Now don’t get us wrong, this is certainly bitter. The problem is that it’s the divorce of Kelly Rutherford from Gossip Girl, and if she was any less famous then she’d be, well, you.

However, since Kelly Rutherford’s divorce contains pregnancy, accusations of assault, laptop-throwing, violent temper tantrums and a child that appears to be unironically named after a brand of handbag, we’re willing to let the non-fame pass. But only this once, you hear? We’re not a bloody charity, Kelly.

Kelly Rutherford might be the least famous woman on the planet at the moment, but at least she’s got a decent plan to change that. First she got a job acting on Gossip Girl, which is admittedly a show so awful that most people would rather fling themselves under a tram than even be in the same room as a television that’s broadcasting it, but it’s a start.

Then Kelly Rutherford decided to get pregnant, a desperate bid for fame that has previously worked for the likes of Angelina Jolie, Queen Victoria, Barack Obama’s wife and your mum. And now Kelly Rutherford is ready for the final stage – the bitter, petty, public divorce from her estranged husband. Kelly Rutherford, welcome to the big league.
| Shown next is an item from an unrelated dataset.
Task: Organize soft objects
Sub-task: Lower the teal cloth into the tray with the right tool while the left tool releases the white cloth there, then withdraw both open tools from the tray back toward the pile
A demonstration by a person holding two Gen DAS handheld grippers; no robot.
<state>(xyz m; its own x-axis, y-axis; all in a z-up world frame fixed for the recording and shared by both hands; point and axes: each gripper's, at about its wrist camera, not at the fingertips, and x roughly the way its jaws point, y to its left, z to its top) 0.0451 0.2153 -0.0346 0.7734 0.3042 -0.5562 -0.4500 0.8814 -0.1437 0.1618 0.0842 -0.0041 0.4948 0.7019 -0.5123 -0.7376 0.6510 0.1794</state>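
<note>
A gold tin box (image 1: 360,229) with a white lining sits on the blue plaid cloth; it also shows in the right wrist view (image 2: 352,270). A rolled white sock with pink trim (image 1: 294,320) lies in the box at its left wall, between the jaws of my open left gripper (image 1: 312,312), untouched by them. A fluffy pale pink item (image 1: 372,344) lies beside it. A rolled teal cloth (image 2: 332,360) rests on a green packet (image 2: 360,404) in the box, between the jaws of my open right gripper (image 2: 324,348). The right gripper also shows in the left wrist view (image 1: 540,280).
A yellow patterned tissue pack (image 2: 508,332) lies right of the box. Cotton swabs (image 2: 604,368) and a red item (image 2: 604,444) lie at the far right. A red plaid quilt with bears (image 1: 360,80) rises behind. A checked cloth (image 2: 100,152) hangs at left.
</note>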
The source of the bitterness is a custody scrap between Kelly Rutherford and husband Daniel Giersch over their two-year-old-son Hermes. The long and the short of it is that Kelly Rutherford wants to take Hermes from California to New York while she films Gossip Girl because she thinks that Giersch will run away with the boy and never return again, and Daniel Giersch thinks that Hermes should stay with him in California because Rutherford is a mad-faced old nutter who can’t stop throwing computers at people.

Incidentally, what is it with mothers in custody cases and laptop-throwing? First Denise Richards did it, and now Kelly Rutherford’s been accused of it too? The message is clear – if you’re planning to leave your wife, invest in a netbook. Or better yet, a notepad. Or better yet, a roll of bubblewrap and a markerpen. Anyway, E! Online has more:

In a brief court hearing this morning, Rutherford’s attorney, Lance Spiegel, said that the move would be in keeping with little Hermes’ bicoastal lifestyle and that interrupting the routine could prove detrimental as the toddler “has never once spent a night away from his mother.” Takesh Hallin, an attorney for the 34-year-old Giersch, meanwhile, maintained that his client was the boy’s primary caretaker.

Don’t get too excited about this divorce, though – although the potential for ugliness is huge, Kelly Rutherford is due to start filming Gossip Girl in New York this weekend, so a verdict will no doubt be reached imminently.

We wouldn’t like to put ideas into the judge’s head, but there does seem to be one glaringly obvious solution to this mess, here – find out which parent decided to call their son Hermes, and then give custody to the other one. Bingo – problem solved.